The Rebel, Entry 4, From Sade to Dandies

"You're a rebellious soul in a good-looking body." -- my first therapist, c. 1986

     Well, I'm not as good looking as I used to be... which brings me to Camus' presentation of the Marquis De Sade. I am not familiar with the writings of Sade and I think I'm going to keep it that way.  Apparently Sade spent many years in prison and had time to dream up all kinds of wacky fantasies. Mainly, Camus is giving Sade as an example of complete negation. In his imagination Sade wants to dominate and then destroy the universe, or something. Sadism sounds exhausting.
     Camus portrays Sade's work as ending with all the victims dead and the executioners are left to turn on each other:


"The most powerful, the one who will survive, is the solitary, the Unique, whose glorification Sade has undertaken -- in other words, himself...He is in fact alone, imprisoned in a bloodstained Bastille, entirely constructed around a still unsatisfied, and henceforth undirected, desire for pleasure. He has only triumphed in a dream and those ten volumes crammed with philosophy and atrocities recapitulate an unhappy form of asceticism, an illusory advance from the total no to the absolute yes, an acquiescence in death at last, which transfigures the assassination of everything and everyone into a collective suicide."(pg. 45)

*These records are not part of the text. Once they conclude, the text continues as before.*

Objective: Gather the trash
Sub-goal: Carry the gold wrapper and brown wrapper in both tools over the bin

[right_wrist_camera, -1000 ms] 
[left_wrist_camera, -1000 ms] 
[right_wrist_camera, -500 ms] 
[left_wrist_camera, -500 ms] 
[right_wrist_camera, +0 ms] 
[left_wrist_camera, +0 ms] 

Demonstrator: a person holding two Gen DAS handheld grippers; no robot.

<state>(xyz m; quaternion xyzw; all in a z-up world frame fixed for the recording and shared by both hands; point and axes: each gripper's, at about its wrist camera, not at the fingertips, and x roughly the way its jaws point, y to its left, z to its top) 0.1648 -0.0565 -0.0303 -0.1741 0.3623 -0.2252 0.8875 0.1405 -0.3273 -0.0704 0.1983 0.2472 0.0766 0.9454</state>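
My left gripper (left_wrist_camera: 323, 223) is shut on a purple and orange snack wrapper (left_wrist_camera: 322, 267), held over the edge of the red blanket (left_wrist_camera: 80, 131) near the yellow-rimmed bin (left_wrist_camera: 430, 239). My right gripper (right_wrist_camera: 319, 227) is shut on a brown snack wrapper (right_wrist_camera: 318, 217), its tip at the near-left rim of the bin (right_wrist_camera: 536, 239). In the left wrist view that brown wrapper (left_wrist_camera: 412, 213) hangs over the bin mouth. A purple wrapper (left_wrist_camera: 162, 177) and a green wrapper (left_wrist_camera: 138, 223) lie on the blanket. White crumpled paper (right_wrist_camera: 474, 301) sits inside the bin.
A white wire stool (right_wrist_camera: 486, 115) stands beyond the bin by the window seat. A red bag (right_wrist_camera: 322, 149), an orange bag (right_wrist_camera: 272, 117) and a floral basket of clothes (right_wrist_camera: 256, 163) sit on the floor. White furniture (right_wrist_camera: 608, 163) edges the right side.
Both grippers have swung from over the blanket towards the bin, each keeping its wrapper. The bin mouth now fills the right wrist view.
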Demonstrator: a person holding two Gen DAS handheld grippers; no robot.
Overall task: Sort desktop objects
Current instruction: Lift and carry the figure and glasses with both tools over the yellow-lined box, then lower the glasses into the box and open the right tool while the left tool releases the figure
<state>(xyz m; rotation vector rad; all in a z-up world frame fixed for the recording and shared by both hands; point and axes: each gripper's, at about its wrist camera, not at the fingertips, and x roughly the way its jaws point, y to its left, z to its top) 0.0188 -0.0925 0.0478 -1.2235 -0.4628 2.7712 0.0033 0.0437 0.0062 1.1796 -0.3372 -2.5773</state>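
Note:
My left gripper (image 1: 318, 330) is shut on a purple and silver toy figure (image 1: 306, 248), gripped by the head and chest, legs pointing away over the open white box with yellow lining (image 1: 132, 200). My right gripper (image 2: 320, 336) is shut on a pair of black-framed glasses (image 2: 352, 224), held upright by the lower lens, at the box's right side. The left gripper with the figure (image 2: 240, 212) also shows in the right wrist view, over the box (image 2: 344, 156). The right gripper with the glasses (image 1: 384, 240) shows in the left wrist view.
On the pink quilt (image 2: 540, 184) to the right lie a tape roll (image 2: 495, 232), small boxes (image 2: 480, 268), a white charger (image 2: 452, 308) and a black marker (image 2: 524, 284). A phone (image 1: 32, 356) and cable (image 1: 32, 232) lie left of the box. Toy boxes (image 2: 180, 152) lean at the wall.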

Camus says that Sade equated 'freedom' with 'crime'.  He was a proponent of a free republic where freedom seemed mixed-up with degradation.  Camus writes:

"The history and the tragedy of our times really begin with him.  He only believed that a society founded on freedom of crime must coincide with freedom of morals, as though servitude had its limits. Our times have a limited themselves to blending, in a curious manner, his dream of a universal republic and his technique of degradation."(pg. 47)

Devastatingly, Camus concludes:
" Crime, which he wanted to be the exotic and delicious fruit of unbridled vice, is no more today than the dismal habit of a police-controlled morality.  Such are the surprises of literature."(pg. 47)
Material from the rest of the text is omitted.